Image processing is full of things that sort-of work, that are impressive but not fully reliable.


We've been seeing some pretty fascinating developments in graphics and pattern recognition recently. A few days ago someone submitted that amazing Photoshop plugin that allows you to select a region and move it around seamlessly, and also fill in areas seamlessly. The demo showed the software filling in the broken areas of the Pantheon and the results were quite impressive. A combination of both technologies would be simply incredible.

Edit

The official site of the plugin is definitely down. Its probably overloaded by all the people who are interested in checking it out. ;)


Just FYI, that stuff to which you refer is a teaser for CS5, the next iteration of Photoshop...due around April, most likely.


The SIGGRAPH presentation video for this is here: http://www.youtube.com/watch?v=dgKjs8ZjQNg


Siggraph is home to some crazy presentations. I'm always surprised by the more impressive videos and papers, but on the other hand, never that surprised, just because it's always only one step crazier than the crazy thing from last year's.


the automated object recognition and extraction is what impresses me. everything else is a killer usage example of that core technology.

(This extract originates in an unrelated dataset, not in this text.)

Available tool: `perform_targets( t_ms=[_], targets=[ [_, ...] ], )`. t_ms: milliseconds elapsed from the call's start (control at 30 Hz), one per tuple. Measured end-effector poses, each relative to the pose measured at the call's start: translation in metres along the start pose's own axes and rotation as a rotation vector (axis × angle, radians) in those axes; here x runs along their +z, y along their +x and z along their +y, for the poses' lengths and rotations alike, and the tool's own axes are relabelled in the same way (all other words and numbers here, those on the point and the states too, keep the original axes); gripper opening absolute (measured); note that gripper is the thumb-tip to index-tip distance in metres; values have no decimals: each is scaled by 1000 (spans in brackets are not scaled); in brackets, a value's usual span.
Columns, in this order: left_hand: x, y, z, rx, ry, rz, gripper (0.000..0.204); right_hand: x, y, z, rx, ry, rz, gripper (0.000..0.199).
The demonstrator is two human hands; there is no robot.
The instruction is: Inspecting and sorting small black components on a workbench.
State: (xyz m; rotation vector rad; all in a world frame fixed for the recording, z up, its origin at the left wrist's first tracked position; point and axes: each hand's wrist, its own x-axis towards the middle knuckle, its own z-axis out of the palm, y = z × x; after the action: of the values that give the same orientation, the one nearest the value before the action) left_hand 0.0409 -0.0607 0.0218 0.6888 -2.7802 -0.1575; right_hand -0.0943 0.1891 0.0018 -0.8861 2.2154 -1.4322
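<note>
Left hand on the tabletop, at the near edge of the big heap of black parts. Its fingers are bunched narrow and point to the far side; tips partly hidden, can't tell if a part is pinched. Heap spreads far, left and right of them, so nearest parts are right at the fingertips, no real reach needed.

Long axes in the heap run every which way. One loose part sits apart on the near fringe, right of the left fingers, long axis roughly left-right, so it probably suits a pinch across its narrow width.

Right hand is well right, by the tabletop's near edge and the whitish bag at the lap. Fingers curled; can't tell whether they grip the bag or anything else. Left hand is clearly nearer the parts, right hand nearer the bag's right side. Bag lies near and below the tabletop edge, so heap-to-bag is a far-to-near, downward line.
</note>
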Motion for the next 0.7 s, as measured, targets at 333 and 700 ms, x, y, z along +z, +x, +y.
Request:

Ariel Shamir (4th author listed in the paper) also worked on Seam Carving (http://www.seamcarving.com/) and Improved Seam Carving (http://www.shaiavidan.org/papers/vidretLowRes.pdf), two widely publicized papers from the past two years.


Hey, this is the technology from Wag The Dog.

De Niros character is a Hollywood producer, hired to produce a fake war in Albania to distract from a sex scandal before an election. At one point, he's directing news footage by shouting something like "there's a girl in front of a village, it's on fire .. hmm, no, more smoke.. her hair is too light. Can she have a cat? Show me cats" while having a technician type in the request and watching the result appear in real time.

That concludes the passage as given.